Abel’in bunca zamandır aradığı şey buydu. Bu, Haydutlar Kampı’ndaki çeşitli bölgeler arasındaki seyahat noktasıydı. Haydutlar Kampı’nda, bölgedeki dokuz bölgeye karşılık gelen dokuz istasyon vardı.
Abel vücudunu indirdi. Her bir ucunda iki yiv bulunan 2 metrekarelik antika taşlardan bir daire vardı. Boş oluklara baktı. Onları harekete geçirecek enerji yoktu.
Portal çantasından iki sıradan elmas çıkardı ve oluklara koydu. Her iki oluk da aynı anda beyaz ışık yaktı ve ardından beyaz ışık oluk modelleriyle birlikte parlamaya başladı. Abel tam ışınlanma istasyonunun devreye girmek üzere olduğunu düşündüğü sırada olukların içinden gelen bir “çatlama” duydu. Koyduğu iki sıradan elmas az önce patlamıştı.
Bu ara nokta, sıradan mücevherlerin taşıyabileceğinden çok daha fazla enerji gerektiriyordu. Abel’in yanında pek çok mükemmel mücevher vardı. Portal çantasını Bakong Şehrine gelmeden önce aldığından, pek çok farklı cevheri birleştirdi ve hepsini çantanın içinde güvenli bir şekilde sakladı.
İki mükemmel elmas daha çıkardı ve iki oyuğa yerleştirdi. Bu sefer, beyaz ışık biraz titriyor. Taş yüzeyindeki tüm çizgiler parlamaya başladı ve sonra yavaşça kayboldu, sadece iki oluk parıldadı.
Abel ara noktanın tepesinde durdu ve gidebileceği yerleri düşündü.
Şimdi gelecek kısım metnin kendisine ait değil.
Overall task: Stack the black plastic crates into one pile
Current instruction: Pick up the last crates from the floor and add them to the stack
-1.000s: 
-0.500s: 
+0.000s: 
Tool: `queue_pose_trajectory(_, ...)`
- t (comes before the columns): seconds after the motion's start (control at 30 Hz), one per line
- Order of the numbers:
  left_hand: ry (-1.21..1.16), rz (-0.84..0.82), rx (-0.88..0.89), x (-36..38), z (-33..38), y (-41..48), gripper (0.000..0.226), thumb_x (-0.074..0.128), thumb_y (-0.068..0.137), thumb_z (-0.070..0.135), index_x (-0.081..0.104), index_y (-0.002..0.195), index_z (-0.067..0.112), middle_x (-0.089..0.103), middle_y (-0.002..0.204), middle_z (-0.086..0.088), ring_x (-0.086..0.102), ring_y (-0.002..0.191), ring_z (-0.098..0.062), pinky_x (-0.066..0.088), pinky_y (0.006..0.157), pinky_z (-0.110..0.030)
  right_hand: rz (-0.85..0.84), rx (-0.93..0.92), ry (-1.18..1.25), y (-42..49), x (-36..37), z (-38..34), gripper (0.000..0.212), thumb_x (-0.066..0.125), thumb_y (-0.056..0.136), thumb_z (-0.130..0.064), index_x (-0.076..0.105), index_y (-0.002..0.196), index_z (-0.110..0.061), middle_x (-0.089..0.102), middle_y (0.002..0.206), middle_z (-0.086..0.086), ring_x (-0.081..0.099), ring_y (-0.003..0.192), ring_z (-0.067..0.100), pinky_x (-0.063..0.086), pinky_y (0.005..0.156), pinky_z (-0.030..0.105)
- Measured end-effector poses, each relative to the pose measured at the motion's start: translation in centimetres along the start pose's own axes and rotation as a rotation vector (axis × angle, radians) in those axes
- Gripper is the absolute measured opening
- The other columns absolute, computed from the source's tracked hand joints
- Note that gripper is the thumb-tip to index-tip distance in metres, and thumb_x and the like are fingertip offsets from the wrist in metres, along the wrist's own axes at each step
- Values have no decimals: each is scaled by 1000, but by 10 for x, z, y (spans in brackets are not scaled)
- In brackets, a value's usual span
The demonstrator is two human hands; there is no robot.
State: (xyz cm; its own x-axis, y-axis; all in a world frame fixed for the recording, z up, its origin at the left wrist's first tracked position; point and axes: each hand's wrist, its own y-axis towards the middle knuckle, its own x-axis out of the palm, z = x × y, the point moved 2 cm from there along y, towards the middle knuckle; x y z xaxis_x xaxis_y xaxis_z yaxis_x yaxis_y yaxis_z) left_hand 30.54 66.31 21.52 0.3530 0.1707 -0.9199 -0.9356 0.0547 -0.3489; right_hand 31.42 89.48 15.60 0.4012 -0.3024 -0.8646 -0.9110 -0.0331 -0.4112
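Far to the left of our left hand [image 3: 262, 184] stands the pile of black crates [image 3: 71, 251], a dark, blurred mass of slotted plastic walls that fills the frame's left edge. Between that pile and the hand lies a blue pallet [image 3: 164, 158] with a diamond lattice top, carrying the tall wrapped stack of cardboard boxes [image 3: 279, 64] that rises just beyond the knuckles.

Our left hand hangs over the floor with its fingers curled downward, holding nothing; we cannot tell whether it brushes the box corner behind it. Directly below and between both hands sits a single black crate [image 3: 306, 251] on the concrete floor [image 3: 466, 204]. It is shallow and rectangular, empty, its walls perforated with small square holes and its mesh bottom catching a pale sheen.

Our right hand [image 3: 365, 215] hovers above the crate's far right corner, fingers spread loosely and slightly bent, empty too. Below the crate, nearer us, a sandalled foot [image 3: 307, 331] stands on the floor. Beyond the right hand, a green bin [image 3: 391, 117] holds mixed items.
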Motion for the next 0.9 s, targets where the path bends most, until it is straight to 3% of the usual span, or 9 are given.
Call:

Aslında, yalnızca bu ara nokta etkinleştirildiğinden, portalları etkinleştirmek için diğer konumlara yürüyerek gitmesi gerekecekti.
Abel kum saatine bakmak için döndü. Fazla zaman kalmamıştı. İki saat sonra buradan ayrılması gerekiyordu. Haydutlar Kampı’nın dışına bakıyordu. Birden aklına başka bir fikir geldi. Artık “ateş topu” büyüsünü kullanabilirdi. Neden vahşi tüylü bir fare üzerinde test etmiyorsunuz?
Kapının dışındaki barikatı geçerken, Abel bir kez daha Kan’a girdi. Bu sefer çok daha dikkatli olduğu için, çalının içinden başka bir tüy faresi bulması yaklaşık on dakika sürdü.
Tüylü fare de onu fark etti. Ona uzun bir çivi atıldı, ancak eliyle onu saptırmayı başardı. Çiviyi saptırdıktan sonra vizörü miğferine taktı. Bu şekilde tüy faresi artık ona zarar veremezdi.
Abel’in sağ elinin parmağı havada sallanmaya başladı. Parmağı kaydırmaya başladığında, sağ kolundaki Horadrik Küp koyu altın bir ışıkla parlamaya başladı. Abel’in kafasında iki seçenek belirmeye başladı. “Ateş topunu” sinerji haline getirmek için yetenek ağacını kullanmayı seçebilir veya kullanmamayı seçebilirdi.
Demek Horadrik Küp’deki ateş topu sembolü buydu. Bu, yeteneğini artırması için bir beceri ağacıydı. Bunu akılda tutan Abel, içinden “evet”i seçti ve elinden bir ateş topu çıkmaya başladı. Bu olurken büyüleri bile söylemedi.
Abel, ateş topu kelimenin tam anlamıyla elini pişirirken çığlık atıyordu. Ateş topunun nasıl bu kadar hızlı yükseldiğini görünce şok oldu ama ne kadar sıcak olduğunu anlayınca hemen aklı başına geldi.
Abel ateş topunu tüy fareye doğru fırlattı. Acı içinde çığlık atarken, ateş topu vücudunun yaklaşık yarısını küle çevirmişti. Yine de Abel’e doğru sivri uçlar atmaya devam ettiği için ölmedi.
Abel tüy fareye ikinci kez saldırmaya hazırlanıyordu. Bu sefer parmaklarını uzatmış bir ‘ateş topu’ kullanmayı düşündü. Bunu yaparken, parmaklarının önünde bir ‘ateş topu’ deseni belirdi ve alevi farenin kafasına doğru fırlattı.
Tüy farenin cesedi üzerinde karanlık bir gölge yüzdü ve Horadrik Küp tarafından emildi. Abel burada neler olduğundan emin değildi ama onun için zararsız olduğunu biliyordu.
Abel kolundaki zırhı çözdü. Horadrik Küp bloğundaki ‘ateş topu’ logosuna baktı ve İrade gücünü onun üzerinde odakladı. Artık bir sonraki seviyeye geçmesinden 4997 ateş topu uzaktaydı.